**Brief**
Only lines with the string "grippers" should be returned from the data below.

**Available data**
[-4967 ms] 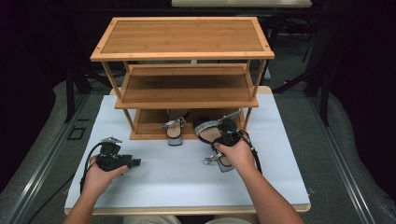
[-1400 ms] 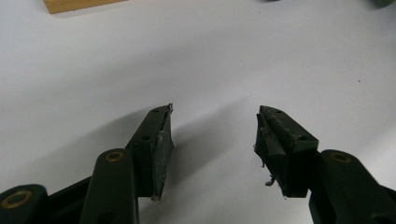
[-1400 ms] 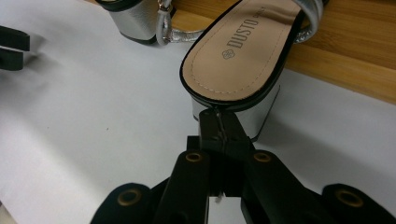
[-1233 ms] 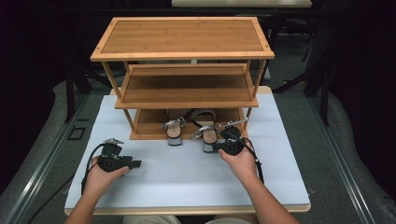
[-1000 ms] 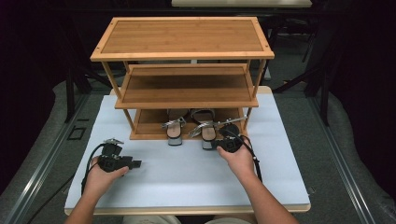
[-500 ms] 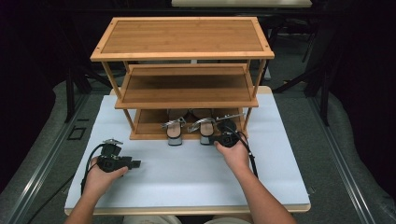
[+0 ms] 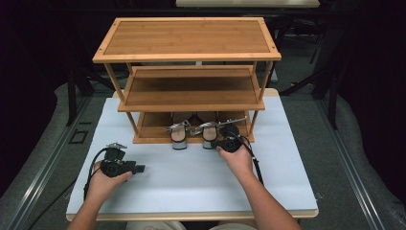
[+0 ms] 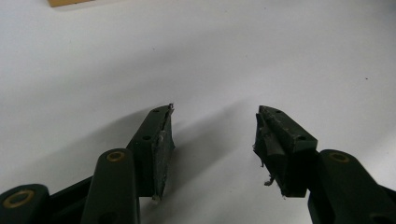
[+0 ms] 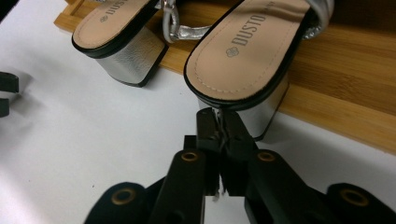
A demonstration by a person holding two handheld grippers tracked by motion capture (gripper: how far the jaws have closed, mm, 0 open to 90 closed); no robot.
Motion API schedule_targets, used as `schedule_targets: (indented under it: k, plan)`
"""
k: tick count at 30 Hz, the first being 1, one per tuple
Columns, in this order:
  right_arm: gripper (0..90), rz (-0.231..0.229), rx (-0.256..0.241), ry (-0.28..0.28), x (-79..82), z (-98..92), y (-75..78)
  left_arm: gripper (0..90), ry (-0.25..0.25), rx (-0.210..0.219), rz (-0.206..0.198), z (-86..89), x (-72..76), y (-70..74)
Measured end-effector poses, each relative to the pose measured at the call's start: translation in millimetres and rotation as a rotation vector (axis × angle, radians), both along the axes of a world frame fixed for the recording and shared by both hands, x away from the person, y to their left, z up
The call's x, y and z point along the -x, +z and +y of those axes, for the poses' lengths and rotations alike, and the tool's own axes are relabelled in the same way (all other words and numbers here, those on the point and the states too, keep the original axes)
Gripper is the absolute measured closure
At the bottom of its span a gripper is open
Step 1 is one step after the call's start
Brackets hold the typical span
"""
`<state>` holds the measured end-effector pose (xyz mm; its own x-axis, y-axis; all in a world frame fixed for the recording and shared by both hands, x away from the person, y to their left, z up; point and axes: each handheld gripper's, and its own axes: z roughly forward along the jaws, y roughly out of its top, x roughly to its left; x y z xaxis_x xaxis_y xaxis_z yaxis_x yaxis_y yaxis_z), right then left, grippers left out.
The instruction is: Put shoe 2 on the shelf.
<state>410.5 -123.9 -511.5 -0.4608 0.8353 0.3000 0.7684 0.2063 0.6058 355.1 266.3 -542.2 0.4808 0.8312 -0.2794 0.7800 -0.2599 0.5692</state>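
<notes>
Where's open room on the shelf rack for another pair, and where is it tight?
The middle shelf and top shelf are bare. The bottom shelf is free left of the two sandals; to their right, the right gripper crowds the heel.

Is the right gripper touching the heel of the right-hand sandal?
Touching. In the right gripper view, the right gripper, jaws shut, presses its tips against the silver heel of the right-hand sandal.

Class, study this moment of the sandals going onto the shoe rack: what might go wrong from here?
1. The right gripper presses shut-jawed against the right sandal's heel; it may slip off the shiny block.
2. Both heels overhang the bottom shelf, so the sandals could tip out.
3. A skewed push might knock the left sandal.
</notes>
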Motion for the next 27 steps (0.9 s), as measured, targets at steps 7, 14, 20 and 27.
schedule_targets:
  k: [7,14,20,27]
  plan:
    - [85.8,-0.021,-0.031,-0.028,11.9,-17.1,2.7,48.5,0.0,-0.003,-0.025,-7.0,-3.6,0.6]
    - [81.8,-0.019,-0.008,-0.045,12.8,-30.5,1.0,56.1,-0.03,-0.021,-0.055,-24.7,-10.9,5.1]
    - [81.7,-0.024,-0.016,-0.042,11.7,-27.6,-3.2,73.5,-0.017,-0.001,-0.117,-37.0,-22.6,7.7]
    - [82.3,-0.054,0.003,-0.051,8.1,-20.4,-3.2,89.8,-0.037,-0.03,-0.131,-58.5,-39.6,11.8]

**Your solution**
A demonstration by a person holding two handheld grippers tracked by motion capture (gripper: how far the jaws have closed, mm, 0 open to 90 closed); no robot.
`<state>` holds the measured end-effector pose (xyz mm; its own x-axis, y-axis; all in a world frame fixed for the recording and shared by both hands, x away from the person, y to their left, z up; point and axes: each handheld gripper's, and its own axes: z roughly forward along the jaws, y roughly out of its top, x roughly to its left; x y z xaxis_x xaxis_y xaxis_z yaxis_x yaxis_y yaxis_z), right then left, grippers left out.

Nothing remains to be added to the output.